“Why is it so difficult to understand the one whom we love the most? ” – this is the question asked by my student which finally ended up in writing this blog. The question is universal and all of us would have undergone this state of emotion in one point of time. Let’s see what makes all of us to feel that way.
Its difficult to understand your loved ones Because, you do not know the love language of your loved ones. All of us are having a unique way of expressing our emotions through significant love language. Still perplexed? Yes, we all of us have a different way of expressing love through different channels says the psychologist Gary Chapman. When we Do not understand these various expression of language, it brings chaos between two and finally you conclude that it’s always hard to understand the loved ones. Let’s see the various expressions of love Language.
There are 5 ways of love Language where an individual could express. It depends on an individual emotional intelligence, it expresses its way.

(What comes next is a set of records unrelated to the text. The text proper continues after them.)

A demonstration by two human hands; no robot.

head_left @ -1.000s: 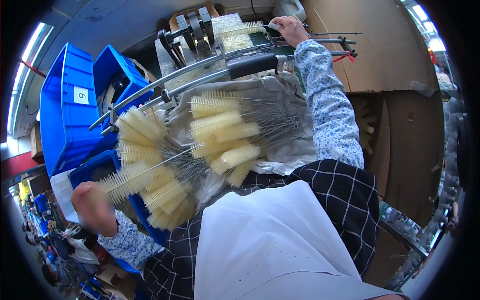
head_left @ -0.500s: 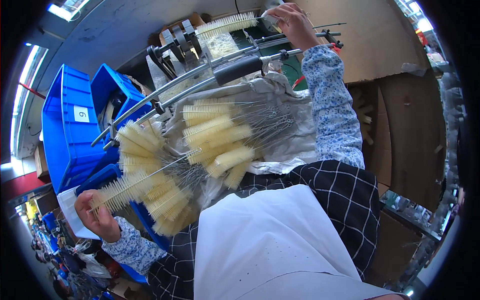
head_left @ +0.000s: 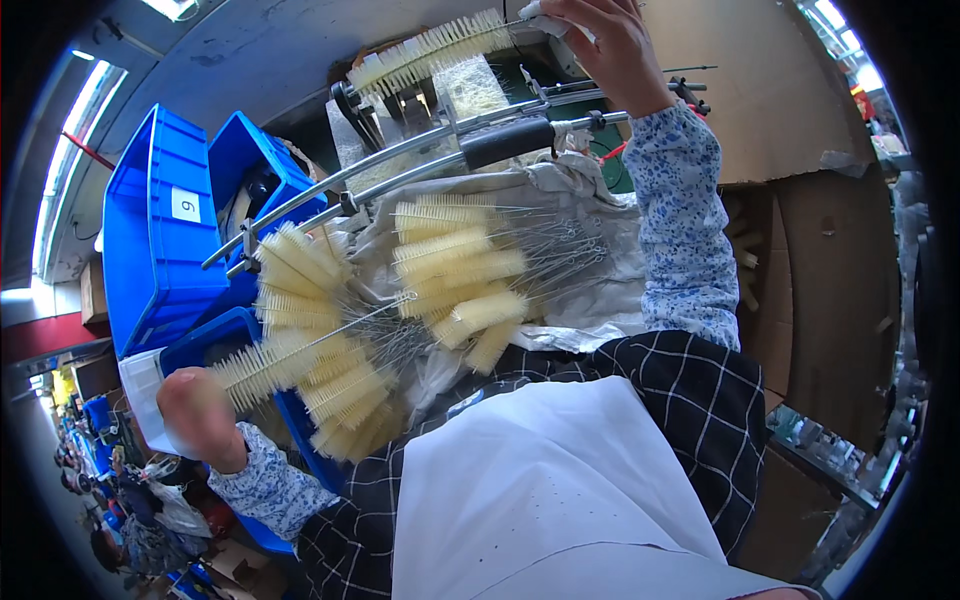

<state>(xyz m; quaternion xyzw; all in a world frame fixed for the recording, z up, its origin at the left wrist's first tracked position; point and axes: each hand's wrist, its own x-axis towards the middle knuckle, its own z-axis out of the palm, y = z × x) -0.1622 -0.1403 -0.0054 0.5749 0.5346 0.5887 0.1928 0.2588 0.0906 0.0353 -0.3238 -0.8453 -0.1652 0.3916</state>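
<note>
At the far side my right hand [head_left: 610,50] is closed on a white cloth [head_left: 545,18] wrapped about the wire end of a cream bottle brush [head_left: 430,54]. This brush lies across the view in front of the machine's wheels. My left hand [head_left: 203,418], partly smeared, grips the bristle end of a second bottle brush [head_left: 275,362], whose wire stem points up to the right over a pile. Between my hands, several cream bottle brushes [head_left: 455,262] with looped wire stems rest on a white sheet [head_left: 620,285]. More brushes [head_left: 345,395] lie nearer the left.
Metal rods with a black sleeve [head_left: 508,143] run across the far side of the work area. Blue bins [head_left: 150,260] stand at the left. Cardboard [head_left: 835,280] borders the right side, and a white apron [head_left: 540,470] covers my lap.
The brush in my right hand has shifted left and up, covering part of the machine. My left hand keeps its brush in nearly the same place. The whole view has shifted slightly.
</note>
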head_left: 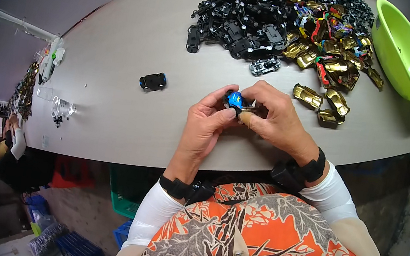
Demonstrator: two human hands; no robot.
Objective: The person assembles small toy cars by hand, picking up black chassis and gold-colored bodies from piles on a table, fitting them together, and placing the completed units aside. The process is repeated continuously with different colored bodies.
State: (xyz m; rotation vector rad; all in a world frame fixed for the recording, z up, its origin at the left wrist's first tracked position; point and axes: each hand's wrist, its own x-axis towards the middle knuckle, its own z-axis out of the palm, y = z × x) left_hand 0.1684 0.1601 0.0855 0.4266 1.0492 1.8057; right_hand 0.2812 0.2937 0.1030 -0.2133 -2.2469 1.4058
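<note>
A small toy car with a blue shell and black wheels (235, 99) is held between both hands over the table. My left hand (205, 120) grips it from the left, thumb along its near side. My right hand (278, 117) pinches at its right side, where something brownish shows by the fingertips; I cannot make out what that is. To the left, a dark toy car with blue ends (153, 82) lies on the table. Beyond my hands is a silver-grey car chassis (265, 66). Several gold car shells (308, 96) lie to the right.
A heap of black chassis (243, 26) and a pile of gold and coloured shells (334, 65) cover the far table, with small silver parts (340, 0) behind. A green bowl (406, 58) stands far right. At left are a clear cup (62, 107) and another person's hand (14, 121).
</note>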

The 5 Various channels to express love are: Touch, Presence, Affirmation, Giving 🎁 Gifts and Service. Find the love Language of yours.
Touch: when a baby is born, the first way of experiencing a secured feeling is through Physical Touch. The gentle Touch like cuddling, Holding with warmth, hug, gentle kiss from parents will makes the baby to feel safe and loved. So Gentle touching would help the baby to learn the first expression of love and to feel secured. Suppose, if the baby has not been given enough of gentle care through physical touch instead they are exposed to physical assault ( beating, pinching) by parents or by primary care taker they would develop Discomfort feeling when somebody come to contact them. Sexual abuse during the early period of childhood make them to get confused with love and physical contact. And they are prone to Abusive people.
So if you feel comfortable by gentle care through patting, Hug, Kiss, clasping hands with loved ones..then, touch is your love language. And the fact is just because your love language is touch it’s not necessary that your partner love language should be the same.
Presence: During the developmental stage of the Child, the Child always looks for the Presence of the mother or a primary care giver. If sufficient amount of Time is spent with the Child, the Child would feel safe and Value the Presence of the loved ones. For instance, whenever I go home from hostel for summer holidays, my father would never speak a word to me instead he checks whether I am spending time at home comfortably and ensures my Presence at home. Thereby I understood his Love language is Presence. Presence is just being available to them. No matter how costly your gifts are, the people who have this love language would always embrace the Presence of their loved ones.
Word of Affirmation: I remember this incident happened when I was talking to 3yrs old Akahaya who dressed up like a queen with her frilled frock. I told her,”Akahaya, you look very beautiful like a Queen” where she instantly replied me “I know that!” I wondered and asked her “who told you that you look like a queen?” She Said with a pride that her Mother says everyday. So this is the power of Word. This is the beautiful example to express the love through words. And once you live with positive affirmative statements, it deeply stays in your believing system.
When you give positive Affirmation, acknowledgement, Kind words to the people around you. They won’t forget it for life time. Have you seen people who always be so kind and utter positive ✨️ words? And some people who desperately waiting for someone to affirm them. And some people believe that Saying “I love you” to them defines their life. And These people can’t take negative comments so easily and highly sensitive to discouraging comments,disappointing words and also when you fail to affirm hurts them a lot.
Next comes the expression through Gifts: Bringing Gifts to your loved ones makes them happy. And if you know that getting Gifts would surprise them and build your relationship then don’t fail to surprise them with Gifts. These people treasure their Gifts given by their loved ones. And they could connect with the Gifts so well and could sense something special even their loved ones are far away from them. And it gives immense pleasure to them. I know a boy who always carry his father’s watch who is far away from him. And he believes that if carry his father’s watch, it would bring good luck to him. So, identifying this language of Gift would cherish the relationship.
Altruism: Helping and doing service is the higher form of Love Language where the person finds highly satisfied by helping others. These kind of people who are good at understand the needs of people around and volunteer to help them by doing service. Mother Terasa is a very good example of Altruistic Personality. I read somewhere that someone asked Sai Baba that “what is Love?” And He said “Love is Selflessness” and again that person asked “what is Self?” Baba replied “Self is Lovelessness”.
People who are Altruistic in nature, express their love by helping others. You can seek these people whenever you are in need. If your loved ones express love by their actions it’s good to reciprocate your love by doing services like helping them in kitchen, helping your mother in-house chores etc.,
These are the different ways of expressing love. When one fail to identify the love language of their loved one’s there comes the misunderstanding, distance in relationship, friction in conversation etc., To identify your love language, introspect what you express more among these 5. And you can identify the prior expression by ranking it order wise. Love language helps you to know your expression of oneself and also others.